» Work instruction
Restate the lines of the material below word for word, from the first through the one containing "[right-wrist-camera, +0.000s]", and include nothing else; pictures stay out.

» Input data
######

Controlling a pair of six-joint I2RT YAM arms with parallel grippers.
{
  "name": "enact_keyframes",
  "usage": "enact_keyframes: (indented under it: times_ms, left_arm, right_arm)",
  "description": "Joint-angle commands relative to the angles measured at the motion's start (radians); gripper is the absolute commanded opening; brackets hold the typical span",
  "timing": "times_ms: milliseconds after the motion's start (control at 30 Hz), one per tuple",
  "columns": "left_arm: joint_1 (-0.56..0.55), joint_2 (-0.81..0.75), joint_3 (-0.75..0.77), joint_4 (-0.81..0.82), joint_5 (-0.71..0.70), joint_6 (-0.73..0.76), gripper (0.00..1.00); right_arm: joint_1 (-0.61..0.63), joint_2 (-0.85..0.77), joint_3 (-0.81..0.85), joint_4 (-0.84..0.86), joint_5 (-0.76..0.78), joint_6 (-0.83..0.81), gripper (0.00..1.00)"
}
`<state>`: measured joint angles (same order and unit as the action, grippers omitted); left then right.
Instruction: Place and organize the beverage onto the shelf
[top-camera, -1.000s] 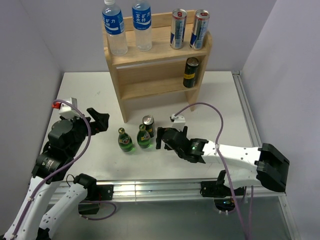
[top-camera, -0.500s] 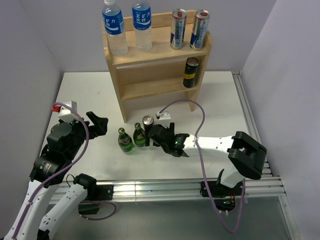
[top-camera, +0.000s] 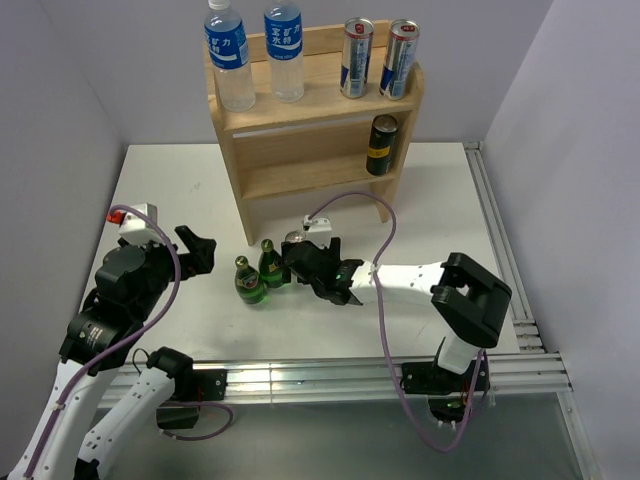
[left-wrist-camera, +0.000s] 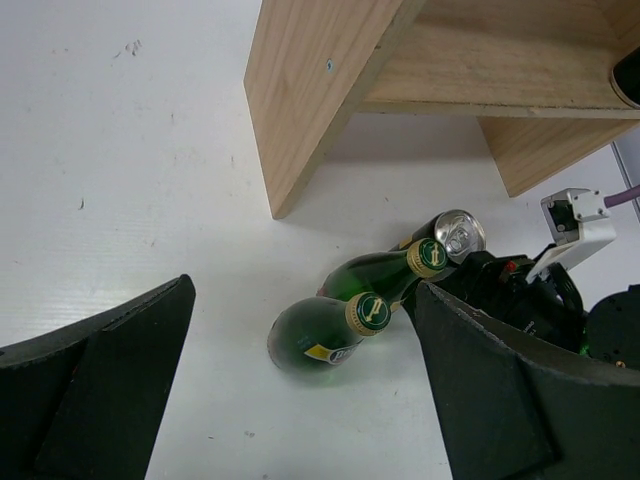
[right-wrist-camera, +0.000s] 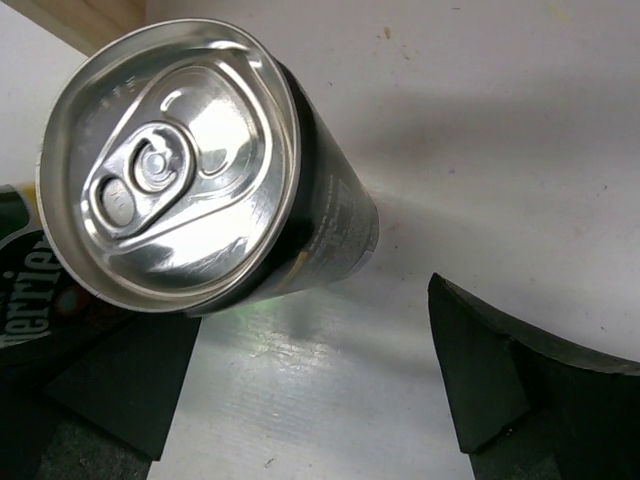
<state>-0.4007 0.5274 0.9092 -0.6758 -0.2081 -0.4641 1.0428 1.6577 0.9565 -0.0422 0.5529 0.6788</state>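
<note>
Tabletop (top-camera: 440, 200): white, walled on left, back and right, metal rail (top-camera: 500, 250) down the right edge and across the bottom of the top view. Bare surface right of centre out to that rail; narrower bare strip at upper left between shelf and wall.

Shelf (top-camera: 300, 145): top centre of the frame, back against the rear wall, side panels on the tabletop.
- Top board: two water bottles (top-camera: 228, 60) at the left end, two silver cans (top-camera: 356, 58) at the right end. All upright inside the rim, with a gap between the pairs.
- Lower tier: one black can (top-camera: 381, 145) upright at the far right by the side panel. Board left of it is open.

Right arm (top-camera: 420, 280): stretched low across mid-frame from lower right, pointing left. Left arm (top-camera: 120, 290): at lower left, well apart from the drinks.

Green bottles (top-camera: 248, 282): two, upright, close together just below the shelf's left panel foot.

Loose can (top-camera: 295, 243): upright on the tabletop, just right of the bottles and near them.

Right claw (top-camera: 296, 262): jaws wide apart and straddling the loose can. In the wrist view the can sits close to the left finger (right-wrist-camera: 100, 385), with clear room to the other. Contact: can't tell.

Left claw (top-camera: 200, 250): jaws wide apart, nothing between them. Bottles and can lie ahead of it in its wrist view.
</note>
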Motion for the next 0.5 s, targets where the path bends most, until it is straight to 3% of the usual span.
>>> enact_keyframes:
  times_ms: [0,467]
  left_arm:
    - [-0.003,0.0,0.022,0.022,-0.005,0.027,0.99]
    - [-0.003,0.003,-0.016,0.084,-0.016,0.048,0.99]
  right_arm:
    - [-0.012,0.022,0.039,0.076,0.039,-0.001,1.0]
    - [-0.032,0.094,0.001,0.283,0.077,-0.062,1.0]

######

» Answer section
Controlling a pair of six-joint I2RT YAM arms with parallel grippers.
{
  "name": "enact_keyframes",
  "usage": "enact_keyframes: (indented under it: times_ms, left_arm, right_arm)",
  "description": "Joint-angle commands relative to the angles measured at the motion's start (radians); gripper is the absolute commanded opening; brackets hold the typical span",
  "timing": "times_ms: milliseconds after the motion's start (control at 30 Hz), one per tuple",
  "columns": "left_arm: joint_1 (-0.56..0.55), joint_2 (-0.81..0.75), joint_3 (-0.75..0.77), joint_4 (-0.81..0.82), joint_5 (-0.71..0.70), joint_6 (-0.73..0.76), gripper (0.00..1.00); right_arm: joint_1 (-0.61..0.63), joint_2 (-0.85..0.77), joint_3 (-0.81..0.85), joint_4 (-0.84..0.86), joint_5 (-0.76..0.78), joint_6 (-0.83..0.81), gripper (0.00..1.00)"
}
`<state>`: measured joint angles (same order and unit as the action, grippers omitted); left then right.
Instruction: Place and organize the beverage onto the shelf
[top-camera, -1.000s] 
[top-camera, -0.500s] 
[top-camera, +0.000s] 
[left-wrist-camera, +0.000s] 
[right-wrist-camera, +0.000s] 

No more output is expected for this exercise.